Integration by parts is a technique used when you want to take the intregral of a function that is actually two smaller functions (more easily integratable/differentiable) multiplied together. For example, the integral of x*sin(x).
Here's the formula for integration by parts (just pretend my integral sign | is more squiggly): |u*dv = uv - |v*du .
The left side of the equation should be matched up to the problem you are given. Using the example above, x will be playing the role of u, and sin(x) will be playing the role of dv (you could interchange them, but I think this way's easier).

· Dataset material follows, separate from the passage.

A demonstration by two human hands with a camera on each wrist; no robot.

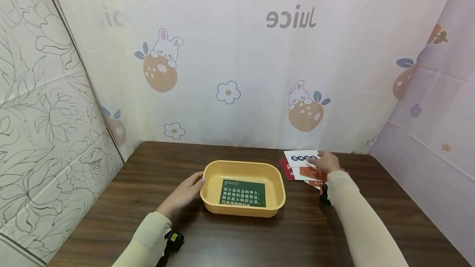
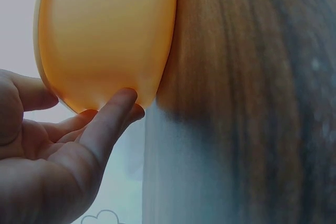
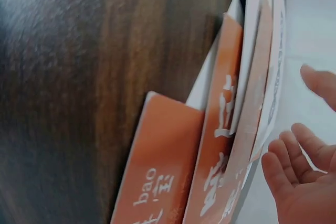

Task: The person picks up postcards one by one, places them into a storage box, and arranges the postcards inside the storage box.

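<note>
A yellow plastic basin (image 1: 243, 211) stands on the table, and inside it lies a green card (image 1: 243, 193) with white Chinese text. My left hand (image 1: 183, 193) rests on the basin's left end. In the left wrist view, its fingertips (image 2: 125, 97) touch the outer wall, with another digit at the rim. To the right is an overlapping pile of cards. On top is a white card (image 1: 298, 158) with dark blue round marks, partly covered by my right hand (image 1: 326, 163). The right wrist view shows that hand's thumb spread from the fingers. An orange card (image 3: 163, 140) reads "bao".
The dark wood table (image 1: 256, 240) meets a printed curtain (image 1: 256, 127) with rabbits and flowers behind it. A red card (image 1: 286, 170) sticks out at the pile's left. A floral panel (image 1: 48, 110) flanks the table at left.
</note>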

So you've matched up your problem with the left side of the equation. You can use the rest of the equation to rewrite this same integral as "something minus an integral that's easier to solve." Your ingrediants: the u you've picked, its derivative (du), the dv you've picked, and its antiderivative (v).
It helps to write it out:
u = x
du = 1
v = -cos(x)
dv = sin(x)
Using the equation, then, we can rewrite the complicated integral that we split apart:
|u*dv = uv - |v*du
|x * sin(x) = -x*cos(x) - |-cos(x)*1
and allow me to simplify the right side of the equation:
= -x*cos(x) - |-cos(x)
= -x*cos(x) + |cos(x)
= -x*cos(x) + sin(x)
and always, always, remember to add a possible constant once you have taken an indefinite integral; so, drum roll, please:
|x * sin(x) = -x*cos(x) + sin(x) + C. This looks complicated, but is "solved" because it includes no integral signs | and you cannot combine any like terms.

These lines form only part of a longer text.